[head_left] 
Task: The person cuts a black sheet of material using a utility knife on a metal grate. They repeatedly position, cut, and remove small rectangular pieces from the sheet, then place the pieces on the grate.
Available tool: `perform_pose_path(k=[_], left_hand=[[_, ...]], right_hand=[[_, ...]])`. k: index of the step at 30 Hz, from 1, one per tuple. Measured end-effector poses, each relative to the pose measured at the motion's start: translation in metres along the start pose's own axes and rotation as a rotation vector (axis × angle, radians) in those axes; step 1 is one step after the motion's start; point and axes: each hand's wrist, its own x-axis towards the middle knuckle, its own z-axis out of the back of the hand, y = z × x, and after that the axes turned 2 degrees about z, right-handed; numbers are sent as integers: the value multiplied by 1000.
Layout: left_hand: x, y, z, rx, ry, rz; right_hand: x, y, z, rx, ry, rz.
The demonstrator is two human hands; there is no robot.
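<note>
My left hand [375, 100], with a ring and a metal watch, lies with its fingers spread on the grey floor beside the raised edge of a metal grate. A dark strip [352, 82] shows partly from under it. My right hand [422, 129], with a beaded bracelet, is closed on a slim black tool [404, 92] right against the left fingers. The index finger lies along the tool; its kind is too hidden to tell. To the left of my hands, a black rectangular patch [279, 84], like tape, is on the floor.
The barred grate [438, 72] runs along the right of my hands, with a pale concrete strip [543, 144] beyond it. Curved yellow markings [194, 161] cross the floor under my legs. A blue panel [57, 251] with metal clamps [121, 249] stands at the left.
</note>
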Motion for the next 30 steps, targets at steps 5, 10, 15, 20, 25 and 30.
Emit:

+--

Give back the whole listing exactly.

[head_left] 
Task: The person cuts a black sheet of material using a utility knife on a metal grate. They repeatedly position, cut, and remove small rectangular pieces from the sheet, then place the pieces on the grate.
Available tool: `perform_pose_path(k=[_], left_hand=[[_, ...]], right_hand=[[_, ...]])`. k: index of the step at 30 Hz, from 1, one per tuple. Measured end-effector poses, each relative to the pose measured at the motion's start: translation in metres along the start pose's own axes and rotation as a rotation vector (axis × angle, radians) in those axes; step 1 is one step after the motion's start; point and axes: each hand's wrist, its own x-axis towards the middle knuckle, its own z-axis out of the back of the hand, y = z × x, and after that the axes turned 2 degrees about z, right-handed; numbers are sent as integers: the value multiplied by 1000.
Layout: left_hand: x, y, z, rx, ry, rz; right_hand: x, y, z, rx, ry, rz.
The demonstrator is two human hands; there is no robot.
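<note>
My left hand [375, 100], with a ring and a metal watch, lies with its fingers spread on the grey floor beside the raised edge of a metal grate. A dark strip [352, 82] shows partly from under it. My right hand [422, 129], with a beaded bracelet, is closed on a slim black tool [404, 92] right against the left fingers. The index finger lies along the tool; its kind is too hidden to tell. To the left of my hands, a black rectangular patch [279, 84], like tape, is on the floor.
The barred grate [438, 72] runs along the right of my hands, with a pale concrete strip [543, 144] beyond it. Curved yellow markings [194, 161] cross the floor under my legs. A blue panel [57, 251] with metal clamps [121, 249] stands at the left.
</note>
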Motion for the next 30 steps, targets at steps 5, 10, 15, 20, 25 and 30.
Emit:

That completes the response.